### Prompt
Copy the data precisely, keeping every character.

### Dataset excerpt
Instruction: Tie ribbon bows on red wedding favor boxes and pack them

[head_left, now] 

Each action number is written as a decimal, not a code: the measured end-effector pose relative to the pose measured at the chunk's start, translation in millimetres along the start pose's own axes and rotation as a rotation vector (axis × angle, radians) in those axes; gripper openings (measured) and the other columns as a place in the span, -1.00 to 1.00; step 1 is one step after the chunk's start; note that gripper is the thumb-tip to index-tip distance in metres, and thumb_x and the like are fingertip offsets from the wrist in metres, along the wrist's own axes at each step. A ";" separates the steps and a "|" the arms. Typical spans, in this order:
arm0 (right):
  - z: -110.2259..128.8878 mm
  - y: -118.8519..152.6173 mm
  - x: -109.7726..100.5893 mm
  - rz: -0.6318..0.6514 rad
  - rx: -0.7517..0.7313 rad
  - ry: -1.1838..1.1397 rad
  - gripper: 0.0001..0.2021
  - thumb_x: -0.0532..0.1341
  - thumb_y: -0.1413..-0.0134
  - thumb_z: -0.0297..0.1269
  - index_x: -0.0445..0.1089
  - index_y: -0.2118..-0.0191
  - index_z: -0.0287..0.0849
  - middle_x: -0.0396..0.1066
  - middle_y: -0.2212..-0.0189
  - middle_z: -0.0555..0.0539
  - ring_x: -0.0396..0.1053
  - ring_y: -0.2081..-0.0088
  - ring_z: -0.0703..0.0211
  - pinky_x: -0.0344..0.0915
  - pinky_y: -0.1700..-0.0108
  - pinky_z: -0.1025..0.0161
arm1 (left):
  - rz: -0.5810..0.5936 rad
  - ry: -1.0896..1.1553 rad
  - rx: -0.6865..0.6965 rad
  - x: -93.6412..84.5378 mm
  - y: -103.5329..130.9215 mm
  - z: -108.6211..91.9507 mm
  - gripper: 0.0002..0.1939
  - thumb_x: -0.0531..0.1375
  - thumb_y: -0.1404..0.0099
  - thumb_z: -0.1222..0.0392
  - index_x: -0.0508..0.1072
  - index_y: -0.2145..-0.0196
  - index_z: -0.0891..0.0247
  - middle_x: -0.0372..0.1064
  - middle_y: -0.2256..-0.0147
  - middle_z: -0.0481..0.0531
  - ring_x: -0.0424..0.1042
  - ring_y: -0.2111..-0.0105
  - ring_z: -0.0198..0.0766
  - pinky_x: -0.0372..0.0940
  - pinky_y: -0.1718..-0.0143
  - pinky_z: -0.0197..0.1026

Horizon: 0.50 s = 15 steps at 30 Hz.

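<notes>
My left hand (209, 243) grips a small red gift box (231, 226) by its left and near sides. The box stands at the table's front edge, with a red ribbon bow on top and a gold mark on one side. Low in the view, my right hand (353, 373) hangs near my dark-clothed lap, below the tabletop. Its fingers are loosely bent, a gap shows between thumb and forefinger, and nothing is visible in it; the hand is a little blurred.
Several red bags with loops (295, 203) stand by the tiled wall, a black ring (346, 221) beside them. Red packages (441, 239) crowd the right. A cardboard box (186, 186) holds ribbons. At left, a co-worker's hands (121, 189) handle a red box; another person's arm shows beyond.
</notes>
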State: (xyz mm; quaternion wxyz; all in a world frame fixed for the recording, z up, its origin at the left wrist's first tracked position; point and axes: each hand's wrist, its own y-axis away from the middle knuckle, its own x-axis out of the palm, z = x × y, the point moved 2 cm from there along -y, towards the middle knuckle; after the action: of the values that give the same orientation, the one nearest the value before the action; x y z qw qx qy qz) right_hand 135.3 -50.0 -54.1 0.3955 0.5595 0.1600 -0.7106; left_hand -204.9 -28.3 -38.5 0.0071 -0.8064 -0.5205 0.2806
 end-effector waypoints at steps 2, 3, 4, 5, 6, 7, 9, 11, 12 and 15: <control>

### Result
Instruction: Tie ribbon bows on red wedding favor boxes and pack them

[head_left, now] 

Each action number is written as a decimal, not a code: the measured end-effector pose relative to the pose measured at the chunk's start, translation in millimetres along the start pose's own axes and rotation as a rotation vector (axis × angle, radians) in those axes; gripper openings (measured) and the other columns as a place in the span, -1.00 to 1.00; step 1 is one step after the chunk's start; note that gripper is the thumb-tip to index-tip distance in metres, and thumb_x and the like are fingertip offsets from the wrist in metres, along the wrist's own axes at each step. A ";" separates the steps and a "|" the arms. Typical spans, in this order:
arm0 (right):
  - z: -110.2259..128.8878 mm
  - y: -118.8519..152.6173 mm
  - x: -109.7726..100.5893 mm
  - rz: -0.6318..0.6514 rad
  - rx: -0.7517..0.7313 rad
  - ry: -1.1838..1.1397 rad
  - gripper: 0.0001..0.2021
  - thumb_x: -0.0532..0.1341
  - thumb_y: -0.1413..-0.0134
  - thumb_z: -0.0297..0.1269
  - index_x: -0.0445..0.1089
  - index_y: -0.2118..-0.0191
  - index_z: -0.0287..0.0849
  - middle_x: -0.0396..0.1066
  - middle_y: -0.2212..-0.0189
  - middle_z: -0.0555..0.0539
  - ring_x: -0.0396..0.1053
  - ring_y: -0.2081..-0.0088
  - ring_z: -0.0703..0.0211
  - pinky_x: -0.0344..0.0915
  - pinky_y: -0.1700..-0.0108
  - pinky_z: -0.1025..0.0161
arm1 (left):
  - rz: -0.5810..0.5936 rad
  - ry: -1.0896..1.1553 rad
  - rx: -0.6865..0.6965 rad
  - x: -93.6412..84.5378 mm
  - y: -103.5329..130.9215 mm
  - z: -108.6211..91.9507 mm
  - gripper: 0.0002..0.1939
  - thumb_x: -0.0531..0.1375
  - thumb_y: -0.1404..0.0099
  - thumb_z: -0.1222..0.0392
  - index_x: -0.0508..0.1072
  - index_y: -0.2145..-0.0196
  - index_z: -0.0891..0.0247
  - middle_x: -0.0372..0.1064
  - middle_y: -0.2256..-0.0147
  - middle_z: -0.0481..0.0531
  - ring_x: -0.0424..0.1042
  - ring_y: -0.2111..-0.0105
  - ring_z: -0.0198..0.0766
  - pinky_x: -0.0372..0.0940
  - pinky_y: -0.1718..-0.0143
  - pinky_z: -0.0197..0.1026

Horizon: 0.50 s = 15 steps at 30 Hz.

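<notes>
My left hand (209, 243) grips a small red gift box (231, 226) by its left and near sides. The box stands at the table's front edge, with a red ribbon bow on top and a gold mark on one side. Low in the view, my right hand (353, 373) hangs near my dark-clothed lap, below the tabletop. Its fingers are loosely bent, a gap shows between thumb and forefinger, and nothing is visible in it; the hand is a little blurred.
Several red bags with loops (295, 203) stand by the tiled wall, a black ring (346, 221) beside them. Red packages (441, 239) crowd the right. A cardboard box (186, 186) holds ribbons. At left, a co-worker's hands (121, 189) handle a red box; another person's arm shows beyond.
</notes>
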State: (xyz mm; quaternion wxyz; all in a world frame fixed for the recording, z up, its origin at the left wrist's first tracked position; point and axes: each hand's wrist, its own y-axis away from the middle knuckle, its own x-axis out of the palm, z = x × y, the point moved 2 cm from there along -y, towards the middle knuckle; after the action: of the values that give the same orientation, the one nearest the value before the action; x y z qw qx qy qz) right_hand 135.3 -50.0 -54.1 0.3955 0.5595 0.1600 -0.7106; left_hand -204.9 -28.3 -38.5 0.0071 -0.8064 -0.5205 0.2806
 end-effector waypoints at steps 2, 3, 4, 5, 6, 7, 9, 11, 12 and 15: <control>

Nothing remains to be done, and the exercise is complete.